Era appassionato di stelle. Sapeva a memoria il nome e la forma di un sacco di costellazioni mentre io a malapena individuavo il Grande Carro. Lui non le aveva mai viste le stelle e gli sarebbe piaciuto tanto e, non so come, gli avevo promesso che ci saremmo andati insieme. Sono davvero un cretino. Oltretutto dovevamo farlo in fretta perché aveva in programma una trasfusione di midollo e da quel momento sarebbe stato monitorato costantemente per parecchio tempo.
Ci avevo messo quasi un mese per imparare le procedure che andavano usate per trasferirlo nell’unità mobile. Non avevo la patente, né tantomeno un furgone così avevo preso a perlustrare i dintorni dell’ospedale per trovare un posto abbastanza buio per poter vedere le stelle.
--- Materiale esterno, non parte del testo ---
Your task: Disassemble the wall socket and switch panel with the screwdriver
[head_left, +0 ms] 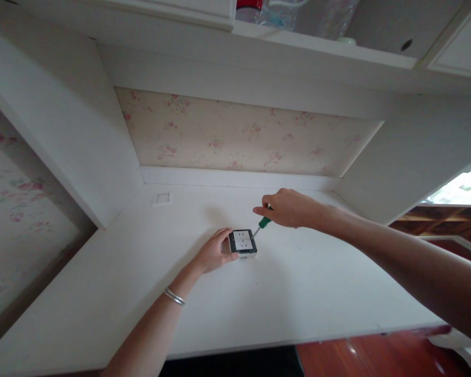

Il giardino dell’ospedale non era adatto. Lo avevano riempito di lampioncini e sui cavolo di vialetti ci passeggiavano persone ad ogni ora, così una sera ero salito sul tetto dell’ospedale. Un posto orrendo e troppo illuminato. Avevo visto un quadro elettrico proprio prima della porta d’uscita e in cambio di parecchie stecche di sigarette il manutentore mi aveva spiegato come togliere la luce.

Le abbiamo viste le stelle, da sopra l’ospedale. Una cosa da non crederci. Eravamo dovuti scendere fino alle cucine per prendere il montacarichi che ci avrebbe portati su. Per fortuna a mezzanotte lì non c’era nessuno. Le ruote dell’unità mobile cigolavano a ogni giro, Davide era agitatissimo e continuava a ridere e io gli dicevo di stare zitto, ma ero allegro anch’io anche se mi tremavano un sacco le mani.
Di sopra è stato incredibile, una volta spente le luci il cielo era pieno di puntini luminosi e Davide non diceva niente, stava lì con le gambe incrociate e la testa in su.
A un certo punto aveva alzato il dito puntando in alto e aveva gridato:
“L’hai vista? La scia, l’hai vista?”
Ma io non avevo visto niente perché guardavo lui e le mie mani libere dai guanti.